Physical: Fatigue, frequent illness, sleep issues, poor appetite.
Psychological: Anxiety, depression, PTSD, nightmares.
Q: How can sepsis be prevented in high-risk groups?
A:
Maintain up-to-date vaccinations.
Promote good hygiene and infection control.
Regular monitoring of immunosuppressed and diabetic patients.
Educate carers and patients on early warning signs.
Q: How do Hospital-Associated Infections (HAIs) increase the risk of sepsis?
A:
Invasive devices (e.g., urinary catheters, central venous lines) can introduce infections.
Post-surgical wounds and prolonged hospital stays increase infection risk.
Poor hand hygiene and improper equipment handling contribute to HAIs.
Q: How does Antimicrobial Resistance (AMR) contribute to sepsis risk?
A:
Overuse and misuse of antibiotics lead to drug-resistant infections.
Resistant bacteria are harder to treat, increasing the risk of severe infections and sepsis.

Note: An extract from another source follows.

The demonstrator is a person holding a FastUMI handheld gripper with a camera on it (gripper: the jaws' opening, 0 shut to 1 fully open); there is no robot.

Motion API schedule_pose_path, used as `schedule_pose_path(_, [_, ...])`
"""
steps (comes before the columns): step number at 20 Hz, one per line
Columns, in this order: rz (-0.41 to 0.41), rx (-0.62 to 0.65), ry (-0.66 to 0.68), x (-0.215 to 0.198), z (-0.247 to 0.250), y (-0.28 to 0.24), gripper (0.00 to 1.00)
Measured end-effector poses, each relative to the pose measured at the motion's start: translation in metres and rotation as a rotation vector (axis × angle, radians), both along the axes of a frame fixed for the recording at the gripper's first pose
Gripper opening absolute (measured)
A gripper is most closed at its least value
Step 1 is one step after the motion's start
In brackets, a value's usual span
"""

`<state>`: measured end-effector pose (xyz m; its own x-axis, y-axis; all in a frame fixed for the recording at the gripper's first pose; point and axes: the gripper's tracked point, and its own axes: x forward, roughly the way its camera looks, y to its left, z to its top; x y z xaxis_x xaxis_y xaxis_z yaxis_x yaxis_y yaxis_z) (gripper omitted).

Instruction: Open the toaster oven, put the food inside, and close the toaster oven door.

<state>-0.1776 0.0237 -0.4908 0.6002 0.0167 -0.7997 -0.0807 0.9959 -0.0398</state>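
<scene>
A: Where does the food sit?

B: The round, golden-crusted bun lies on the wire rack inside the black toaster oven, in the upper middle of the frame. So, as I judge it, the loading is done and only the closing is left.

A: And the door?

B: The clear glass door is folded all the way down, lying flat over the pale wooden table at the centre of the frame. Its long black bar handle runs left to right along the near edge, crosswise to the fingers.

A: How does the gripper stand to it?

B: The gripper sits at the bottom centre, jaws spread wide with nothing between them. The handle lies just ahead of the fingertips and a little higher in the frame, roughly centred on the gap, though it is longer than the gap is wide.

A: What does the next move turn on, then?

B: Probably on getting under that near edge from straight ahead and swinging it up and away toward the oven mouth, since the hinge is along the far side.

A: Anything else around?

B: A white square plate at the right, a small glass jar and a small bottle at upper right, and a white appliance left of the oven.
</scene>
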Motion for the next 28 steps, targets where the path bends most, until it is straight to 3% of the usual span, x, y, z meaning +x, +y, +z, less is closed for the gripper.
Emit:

Adherence to antibiotic stewardship programs helps prevent AMR.
Q: Why are invasive medical devices a risk factor for sepsis?
A:
Devices like ventilators, feeding tubes, and dialysis catheters can introduce bacteria.
Biofilms on devices protect bacteria from antibiotics.
Regular monitoring and timely removal reduce infection risk.
Q: What is the role of Early Warning Systems (EWS) in detecting sepsis?
A:
Tools like NEWS2 and MEOWS identify early signs of deterioration.
Prompt action based on these scores improves early detection and treatment.
Regular monitoring of vital signs is critical for timely intervention.
Q: Why are skin and soft tissue infections dangerous for vulnerable populations?
A:
Pressure ulcers, diabetic foot ulcers, and wounds can lead to infection.
Immobile, diabetic, and elderly patients require regular skin checks.
Early detection and treatment of skin issues prevent sepsis.